• _Exercise aim_
Every line below containing the word "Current" should be found and copied.

• _Data entries_
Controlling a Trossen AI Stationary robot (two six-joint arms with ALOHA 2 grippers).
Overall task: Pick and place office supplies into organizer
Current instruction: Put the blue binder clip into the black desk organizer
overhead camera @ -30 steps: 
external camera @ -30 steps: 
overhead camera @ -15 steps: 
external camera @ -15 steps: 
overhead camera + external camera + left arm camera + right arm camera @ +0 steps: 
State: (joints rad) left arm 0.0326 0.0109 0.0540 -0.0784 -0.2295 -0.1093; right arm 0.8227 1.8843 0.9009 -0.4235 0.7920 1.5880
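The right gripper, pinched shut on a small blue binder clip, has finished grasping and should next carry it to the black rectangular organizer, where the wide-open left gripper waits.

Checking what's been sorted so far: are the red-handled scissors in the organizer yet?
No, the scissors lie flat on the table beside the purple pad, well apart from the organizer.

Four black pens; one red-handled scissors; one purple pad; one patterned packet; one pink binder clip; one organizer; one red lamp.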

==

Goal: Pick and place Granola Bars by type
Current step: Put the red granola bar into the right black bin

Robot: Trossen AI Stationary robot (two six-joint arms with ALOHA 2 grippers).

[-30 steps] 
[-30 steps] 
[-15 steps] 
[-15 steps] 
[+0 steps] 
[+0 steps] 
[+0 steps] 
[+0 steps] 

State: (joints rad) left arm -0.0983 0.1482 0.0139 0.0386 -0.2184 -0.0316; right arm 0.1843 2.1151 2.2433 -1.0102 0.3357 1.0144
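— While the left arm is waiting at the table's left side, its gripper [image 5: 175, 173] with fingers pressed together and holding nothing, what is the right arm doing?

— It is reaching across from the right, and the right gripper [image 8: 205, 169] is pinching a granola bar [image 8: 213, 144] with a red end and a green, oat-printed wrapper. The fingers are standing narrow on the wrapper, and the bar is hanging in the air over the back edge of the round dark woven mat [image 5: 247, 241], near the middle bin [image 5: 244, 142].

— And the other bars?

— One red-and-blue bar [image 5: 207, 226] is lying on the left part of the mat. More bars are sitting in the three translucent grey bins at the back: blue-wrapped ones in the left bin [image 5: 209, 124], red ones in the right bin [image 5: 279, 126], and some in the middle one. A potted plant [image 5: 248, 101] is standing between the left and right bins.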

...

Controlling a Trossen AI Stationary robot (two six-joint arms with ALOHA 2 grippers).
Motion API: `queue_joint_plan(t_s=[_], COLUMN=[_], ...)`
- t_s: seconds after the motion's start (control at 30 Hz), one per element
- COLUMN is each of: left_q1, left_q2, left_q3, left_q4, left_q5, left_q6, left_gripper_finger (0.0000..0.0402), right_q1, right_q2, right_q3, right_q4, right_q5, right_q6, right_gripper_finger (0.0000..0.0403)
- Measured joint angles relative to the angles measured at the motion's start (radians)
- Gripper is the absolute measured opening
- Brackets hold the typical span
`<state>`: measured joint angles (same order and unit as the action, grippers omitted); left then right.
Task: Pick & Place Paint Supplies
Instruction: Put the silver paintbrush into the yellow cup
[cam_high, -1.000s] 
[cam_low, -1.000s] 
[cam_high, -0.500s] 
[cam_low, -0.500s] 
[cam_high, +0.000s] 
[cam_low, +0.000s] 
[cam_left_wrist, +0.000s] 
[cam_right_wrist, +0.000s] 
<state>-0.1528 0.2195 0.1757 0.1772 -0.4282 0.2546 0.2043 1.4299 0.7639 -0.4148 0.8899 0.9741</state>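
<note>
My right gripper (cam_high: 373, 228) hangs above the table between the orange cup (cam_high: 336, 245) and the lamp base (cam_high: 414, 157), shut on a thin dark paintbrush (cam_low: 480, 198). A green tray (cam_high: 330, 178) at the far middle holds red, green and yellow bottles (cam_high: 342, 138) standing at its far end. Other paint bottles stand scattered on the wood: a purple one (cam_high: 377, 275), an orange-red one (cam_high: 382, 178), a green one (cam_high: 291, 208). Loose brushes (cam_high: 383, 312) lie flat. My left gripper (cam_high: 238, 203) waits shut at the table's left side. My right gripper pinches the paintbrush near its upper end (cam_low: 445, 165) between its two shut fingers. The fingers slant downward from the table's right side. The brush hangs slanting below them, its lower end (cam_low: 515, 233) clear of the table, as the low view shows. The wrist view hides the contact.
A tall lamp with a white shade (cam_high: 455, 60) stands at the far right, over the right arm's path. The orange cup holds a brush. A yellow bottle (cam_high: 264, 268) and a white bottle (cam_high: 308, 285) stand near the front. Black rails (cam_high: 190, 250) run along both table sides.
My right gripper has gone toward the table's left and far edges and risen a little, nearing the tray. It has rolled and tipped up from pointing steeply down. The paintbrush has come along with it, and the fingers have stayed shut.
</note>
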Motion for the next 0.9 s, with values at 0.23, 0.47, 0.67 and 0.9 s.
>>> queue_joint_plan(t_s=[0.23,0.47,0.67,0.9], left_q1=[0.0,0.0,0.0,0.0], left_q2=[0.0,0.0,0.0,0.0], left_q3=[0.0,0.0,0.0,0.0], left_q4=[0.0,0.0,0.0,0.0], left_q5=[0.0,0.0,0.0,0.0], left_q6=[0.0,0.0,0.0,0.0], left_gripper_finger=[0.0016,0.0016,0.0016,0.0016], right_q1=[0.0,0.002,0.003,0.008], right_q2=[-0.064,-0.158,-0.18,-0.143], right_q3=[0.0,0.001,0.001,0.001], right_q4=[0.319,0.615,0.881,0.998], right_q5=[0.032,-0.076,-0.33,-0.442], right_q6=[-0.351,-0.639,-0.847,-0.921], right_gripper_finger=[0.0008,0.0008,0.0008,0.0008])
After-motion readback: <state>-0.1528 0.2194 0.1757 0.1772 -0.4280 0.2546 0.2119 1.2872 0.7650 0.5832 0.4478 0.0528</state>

• _Solution to the exercise_
Current instruction: Put the blue binder clip into the black desk organizer
Current step: Put the red granola bar into the right black bin

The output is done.